Helena Carreiras, a ministra da Defesa então em funções, confirmou o incidente, mas não se pronunciou sobre o caso, preferindo aguardar pelo fim da inspeção técnica. E, apesar das falhas aparentes do navio, Helena Carreiras recusou falar num colapso e relembrou que a Marinha continuava a cumprir as missões.

Defesa falava em provas apagadas e já disse que vai impugnar

Após terem sido ouvidos os militares envolvidos no caso, os advogados de defesa alegavam haver "indícios de prova" apagados.

À Lusa, fonte ligada à defesa acusava que o navio tinha sido "todo limpo" dias antes da ida de duas estações de televisão ao local. Segundo a defesa dos militares, um avião carregado de material terá voado até ao Funchal, com o objetivo de reparar o navio.

Segundo a mesma fonte, a Marinha alegava que o processo estava em condições de largar para a missão, e que isso era "comprovado por uma inspeção". Só que, dizia a defesa, a inspeção foi feita pela Marinha, sem quaisquer outras entidades a votos, foram feitas reparações a bordo do navio.

Outro dos advogados, António Garcia Pereira, dizia, em entrevista ao DN e à TSF, que os processos instaurados eram "uma farsa". "Estes processos arriscam-se a ser uma completa farsa porque estão completamente pré-decididos", acusava então.

Os advogados dos 13 militares, que se recusaram a embarcar navio Mondego alegando razões de segurança, em março de 2023, vão impugnar a suspensão dos marinheiros entre 10 e 90 dias, admitindo levar o caso ao Tribunal Europeu.

"Nós não tínhamos expectativas, porque não nos foi notificada a sanção que seria previsivelmente aplicável, aliás esse vai ser um dos fundamentos da impugnação", começou por dizer, citado pela Lusa, o advogado Paulo Graça à saída Direção Jurídica da Marinha, em Lisboa, onde foi proferida a decisão. De acordo com Paulo Graça, houve decisões diferentes para os 13 marinheiros, o que implicará "formas de impugnar distintas".

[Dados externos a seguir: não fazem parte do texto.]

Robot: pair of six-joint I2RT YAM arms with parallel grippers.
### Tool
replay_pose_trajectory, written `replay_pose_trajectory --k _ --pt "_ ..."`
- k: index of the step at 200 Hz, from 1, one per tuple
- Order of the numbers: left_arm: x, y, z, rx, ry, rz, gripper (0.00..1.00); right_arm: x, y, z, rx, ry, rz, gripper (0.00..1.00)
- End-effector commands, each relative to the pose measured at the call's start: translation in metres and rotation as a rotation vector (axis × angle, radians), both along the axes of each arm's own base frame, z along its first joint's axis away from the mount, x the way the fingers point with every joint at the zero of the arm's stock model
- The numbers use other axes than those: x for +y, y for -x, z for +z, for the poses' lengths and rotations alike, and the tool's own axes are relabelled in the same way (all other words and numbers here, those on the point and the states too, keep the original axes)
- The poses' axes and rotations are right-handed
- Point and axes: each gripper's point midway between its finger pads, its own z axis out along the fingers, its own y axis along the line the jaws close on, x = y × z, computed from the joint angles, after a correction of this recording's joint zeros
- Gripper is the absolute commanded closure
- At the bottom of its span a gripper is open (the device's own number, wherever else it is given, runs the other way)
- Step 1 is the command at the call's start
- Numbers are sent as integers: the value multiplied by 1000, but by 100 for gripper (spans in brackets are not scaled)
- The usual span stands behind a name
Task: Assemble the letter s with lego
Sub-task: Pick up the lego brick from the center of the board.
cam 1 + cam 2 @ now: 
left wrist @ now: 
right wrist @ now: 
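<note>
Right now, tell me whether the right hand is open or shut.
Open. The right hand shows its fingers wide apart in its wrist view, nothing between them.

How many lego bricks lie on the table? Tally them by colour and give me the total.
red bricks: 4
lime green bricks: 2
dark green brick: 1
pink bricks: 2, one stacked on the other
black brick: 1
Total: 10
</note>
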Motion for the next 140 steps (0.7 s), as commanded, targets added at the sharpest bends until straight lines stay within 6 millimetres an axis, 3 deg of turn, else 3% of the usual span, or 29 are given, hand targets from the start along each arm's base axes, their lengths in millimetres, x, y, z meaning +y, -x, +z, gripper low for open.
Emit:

"Haverá um recurso que tem de ser imposto ao chefe de Estado-Maior da Armada relativamente a dois [sargentos]", afirmou.

Já o advogado António Garcia Pereira adiantou que será feito um recurso para os tribunais em relação aos dois sargentos que foram punidos com 60 e 90 dias, salientando que a possibilidade de levar o caso para Tribunal Europeu dos Direitos humanos irá abranger os 13 marinheiros visados. "O Tribunal Europeu engloba os 13, porque (...) a decisão tomada na sequência de uma audiência pública afeta-os a todos", sublinhou.

Gouveia e Melo: caso foi de "gravidade muito grande"

Quando se dirigiu ao local, a 16 de março, o chefe do Estado-Maior da Armada dizia que o caso era de uma "gravidade muito grande".

Dirigindo-se aos amotinados, o almirante Gouveia e Melo dizia: "A Marinha não pode esquecer, ignorar, ou perdoar atos de indisciplina, estejam os militares cansados, desmotivados ou preocupados com as suas próprias realidades."

E questionou depois: "Que interesses os senhores defenderam? Os da Marinha não foram certamente, os vossos muito menos. Só unidos venceremos dificuldades e vocês desuniram-nos."

Aquando de celebrações relacionadas com Dia da Marinha, Gouveia e Melo, assumia que o caso "fragilizou a imagem da Marinha", mas garantia que este ramo das Forças Armadas não mentia sobre a situação. No entanto, lembrava,"a Marinha é uma organização muito grande, não são 13 pessoas".

"A Marinha tem muitas testemunhas, tem muitas pessoas a participar nos processos. Aquilo foi um incidente, que é um incidente de procedimentos, não esteve nenhuma avaria envolvida no incidente. Infelizmente foi uma coincidência e as coincidências más também acontecem", assegurou.